- [Exercise objective]:
Reproduce exactly the lines that run from the start of the records below to the line with "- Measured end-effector", inclusive.
━━ Material supplied ━━
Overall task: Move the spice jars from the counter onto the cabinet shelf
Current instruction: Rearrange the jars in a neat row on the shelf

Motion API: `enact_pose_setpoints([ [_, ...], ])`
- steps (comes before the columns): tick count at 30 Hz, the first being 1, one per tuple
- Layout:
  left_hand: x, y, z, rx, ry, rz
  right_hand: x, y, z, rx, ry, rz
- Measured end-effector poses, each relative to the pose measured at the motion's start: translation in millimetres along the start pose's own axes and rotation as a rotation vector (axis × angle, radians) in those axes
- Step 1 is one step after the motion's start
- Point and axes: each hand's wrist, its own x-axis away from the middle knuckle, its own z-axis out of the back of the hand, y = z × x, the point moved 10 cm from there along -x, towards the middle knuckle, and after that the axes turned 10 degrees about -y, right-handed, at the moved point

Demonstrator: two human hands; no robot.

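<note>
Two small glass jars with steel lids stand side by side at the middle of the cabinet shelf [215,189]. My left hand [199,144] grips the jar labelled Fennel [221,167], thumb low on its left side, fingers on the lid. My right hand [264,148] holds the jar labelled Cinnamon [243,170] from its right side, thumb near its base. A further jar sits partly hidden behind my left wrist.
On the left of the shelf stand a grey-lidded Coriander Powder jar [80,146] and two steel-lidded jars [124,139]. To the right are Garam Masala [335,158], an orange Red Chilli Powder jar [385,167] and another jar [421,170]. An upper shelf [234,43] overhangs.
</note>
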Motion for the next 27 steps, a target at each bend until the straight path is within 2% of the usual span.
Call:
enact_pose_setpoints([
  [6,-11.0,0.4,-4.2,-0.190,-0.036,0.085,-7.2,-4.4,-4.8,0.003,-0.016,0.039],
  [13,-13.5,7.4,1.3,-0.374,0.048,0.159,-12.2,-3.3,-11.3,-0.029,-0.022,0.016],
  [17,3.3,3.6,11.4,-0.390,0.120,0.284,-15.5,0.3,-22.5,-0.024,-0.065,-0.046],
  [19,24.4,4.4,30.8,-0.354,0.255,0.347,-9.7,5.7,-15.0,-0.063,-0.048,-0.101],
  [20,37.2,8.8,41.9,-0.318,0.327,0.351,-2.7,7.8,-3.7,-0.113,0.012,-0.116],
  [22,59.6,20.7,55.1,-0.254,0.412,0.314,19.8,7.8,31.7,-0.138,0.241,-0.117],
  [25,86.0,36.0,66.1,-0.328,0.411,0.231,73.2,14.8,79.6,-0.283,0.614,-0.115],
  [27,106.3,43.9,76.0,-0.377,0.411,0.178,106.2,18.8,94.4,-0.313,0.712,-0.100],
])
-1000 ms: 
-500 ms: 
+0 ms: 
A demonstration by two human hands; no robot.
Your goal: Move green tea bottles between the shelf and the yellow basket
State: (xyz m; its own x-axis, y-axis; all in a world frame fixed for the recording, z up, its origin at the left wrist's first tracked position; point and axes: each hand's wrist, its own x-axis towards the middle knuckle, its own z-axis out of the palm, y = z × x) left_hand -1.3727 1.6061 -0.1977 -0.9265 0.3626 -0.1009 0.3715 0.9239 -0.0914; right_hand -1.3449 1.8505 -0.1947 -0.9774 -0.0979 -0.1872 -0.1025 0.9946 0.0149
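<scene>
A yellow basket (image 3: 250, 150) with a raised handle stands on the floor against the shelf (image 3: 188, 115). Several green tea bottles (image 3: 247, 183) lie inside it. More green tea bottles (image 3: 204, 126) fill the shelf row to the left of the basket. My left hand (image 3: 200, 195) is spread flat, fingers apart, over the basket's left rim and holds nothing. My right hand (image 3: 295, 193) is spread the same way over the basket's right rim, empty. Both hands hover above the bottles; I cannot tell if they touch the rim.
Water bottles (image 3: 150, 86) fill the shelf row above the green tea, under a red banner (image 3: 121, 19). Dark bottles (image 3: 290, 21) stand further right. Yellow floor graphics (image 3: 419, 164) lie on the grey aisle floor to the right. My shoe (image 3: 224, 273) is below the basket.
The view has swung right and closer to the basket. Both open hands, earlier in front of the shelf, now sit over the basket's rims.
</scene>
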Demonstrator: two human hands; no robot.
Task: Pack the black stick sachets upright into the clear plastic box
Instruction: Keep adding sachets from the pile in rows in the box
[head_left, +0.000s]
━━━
- [Answer space]:
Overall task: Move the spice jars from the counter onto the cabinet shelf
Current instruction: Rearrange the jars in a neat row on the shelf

Motion API: `enact_pose_setpoints([ [_, ...], ])`
- steps (comes before the columns): tick count at 30 Hz, the first being 1, one per tuple
- Layout:
  left_hand: x, y, z, rx, ry, rz
  right_hand: x, y, z, rx, ry, rz
- Measured end-effector poses, each relative to the pose measured at the motion's start: translation in millimetres along the start pose's own axes and rotation as a rotation vector (axis × angle, radians) in those axes

The exercise has been answered completely.